Возможно применение кортикостероидов в низких концентрациях (например, 0,001% раствор дексаметазона) в комбинации с противогрибковыми препаратами. Однако такой подход требует внимательного титрования препарата и контроля [26]. Абсолютным противопоказанием к их назначению являются иммунодефицитные состояния из-за возможности системной диссеминации инфекции [11].

Несмотря на достижения в диагностике и терапевтическом лечении кератомикозов, от 15 до 27% пациентов нуждаются в хирургическом лечении, таком как кератопластика, а в особо тяжелых случаях приходится проводить энуклеацию или эвисцерацию [43]. При этом существует риск рецидива грибковой инфекции после кератопластики [37].

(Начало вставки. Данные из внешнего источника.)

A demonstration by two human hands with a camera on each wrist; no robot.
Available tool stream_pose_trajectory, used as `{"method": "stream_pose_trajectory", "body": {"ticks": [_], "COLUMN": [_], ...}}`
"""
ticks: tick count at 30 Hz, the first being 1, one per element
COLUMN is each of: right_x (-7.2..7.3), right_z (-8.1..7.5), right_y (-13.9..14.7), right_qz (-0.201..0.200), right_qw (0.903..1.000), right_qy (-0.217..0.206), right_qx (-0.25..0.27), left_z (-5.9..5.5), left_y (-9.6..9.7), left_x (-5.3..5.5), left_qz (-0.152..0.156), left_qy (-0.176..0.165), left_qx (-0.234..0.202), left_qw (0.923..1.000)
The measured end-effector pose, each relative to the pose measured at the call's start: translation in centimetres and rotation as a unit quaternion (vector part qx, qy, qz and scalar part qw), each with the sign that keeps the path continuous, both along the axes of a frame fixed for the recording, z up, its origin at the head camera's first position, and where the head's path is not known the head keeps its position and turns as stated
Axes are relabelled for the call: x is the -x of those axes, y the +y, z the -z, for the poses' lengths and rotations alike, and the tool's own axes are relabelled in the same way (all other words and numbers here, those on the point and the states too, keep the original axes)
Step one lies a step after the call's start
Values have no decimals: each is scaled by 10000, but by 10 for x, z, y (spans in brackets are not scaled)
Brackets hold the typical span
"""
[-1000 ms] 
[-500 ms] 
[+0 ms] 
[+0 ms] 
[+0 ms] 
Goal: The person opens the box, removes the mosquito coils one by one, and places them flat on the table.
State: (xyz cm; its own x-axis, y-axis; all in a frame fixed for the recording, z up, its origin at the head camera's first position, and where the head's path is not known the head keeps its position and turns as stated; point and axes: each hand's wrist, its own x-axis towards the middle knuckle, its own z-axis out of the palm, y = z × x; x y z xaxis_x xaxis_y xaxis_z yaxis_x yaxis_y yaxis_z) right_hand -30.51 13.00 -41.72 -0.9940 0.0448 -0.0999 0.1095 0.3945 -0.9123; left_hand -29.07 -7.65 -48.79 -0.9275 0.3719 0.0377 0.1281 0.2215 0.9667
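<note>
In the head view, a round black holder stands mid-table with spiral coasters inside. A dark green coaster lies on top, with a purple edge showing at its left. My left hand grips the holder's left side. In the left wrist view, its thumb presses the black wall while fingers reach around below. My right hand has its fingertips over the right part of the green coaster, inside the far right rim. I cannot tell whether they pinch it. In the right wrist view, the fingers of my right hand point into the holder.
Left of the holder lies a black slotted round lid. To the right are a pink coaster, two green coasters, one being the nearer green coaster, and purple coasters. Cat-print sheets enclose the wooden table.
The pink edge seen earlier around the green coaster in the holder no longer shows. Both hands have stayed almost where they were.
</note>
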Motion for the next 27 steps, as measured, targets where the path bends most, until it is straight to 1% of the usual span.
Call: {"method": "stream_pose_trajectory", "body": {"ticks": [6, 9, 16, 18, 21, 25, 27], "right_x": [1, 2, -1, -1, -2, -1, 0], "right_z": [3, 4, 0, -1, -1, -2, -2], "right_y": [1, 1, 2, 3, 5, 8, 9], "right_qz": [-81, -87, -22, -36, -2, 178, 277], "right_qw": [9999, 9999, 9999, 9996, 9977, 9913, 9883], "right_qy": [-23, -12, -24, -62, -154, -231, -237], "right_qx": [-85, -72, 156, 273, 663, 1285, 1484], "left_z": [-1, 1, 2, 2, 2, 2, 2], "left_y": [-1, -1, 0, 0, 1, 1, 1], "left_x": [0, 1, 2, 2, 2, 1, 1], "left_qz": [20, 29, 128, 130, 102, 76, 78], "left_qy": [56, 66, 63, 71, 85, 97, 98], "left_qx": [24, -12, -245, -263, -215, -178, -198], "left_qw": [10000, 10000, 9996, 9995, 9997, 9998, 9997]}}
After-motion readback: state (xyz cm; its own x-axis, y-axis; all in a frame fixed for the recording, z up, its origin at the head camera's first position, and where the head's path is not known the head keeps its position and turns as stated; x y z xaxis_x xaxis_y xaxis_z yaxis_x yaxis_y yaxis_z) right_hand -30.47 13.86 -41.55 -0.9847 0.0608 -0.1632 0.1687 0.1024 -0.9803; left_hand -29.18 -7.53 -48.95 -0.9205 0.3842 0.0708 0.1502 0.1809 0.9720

Таким образом, на сегодняшний день накоплен большой опыт применения различных препаратов для лечения грибковых кератитов. Однако такое лечение до сих пор остается в основном off-label. Сложность лечения обусловлена как разнообразием грибковой инфекции, так и недостаточно эффективной и несвоевременной диагностикой инфекционных процессов. Ни дозировки, ни способы введения препаратов до сих пор не стандартизированы. Противогрибковые препараты в монотерапии нередко недостаточно эффективны, что требует комбинирования как способов введения препаратов, так и сочетания нескольких видов препаратов при лечении тяжелой грибковой инфекции глаз. Пути введения, концентрации, эффективные комбинации противогрибковых препаратов требуют дальнейшего изучения и большего внимания со стороны фармакологических компаний, как и совершенствование методов диагностики грибковой инфекции.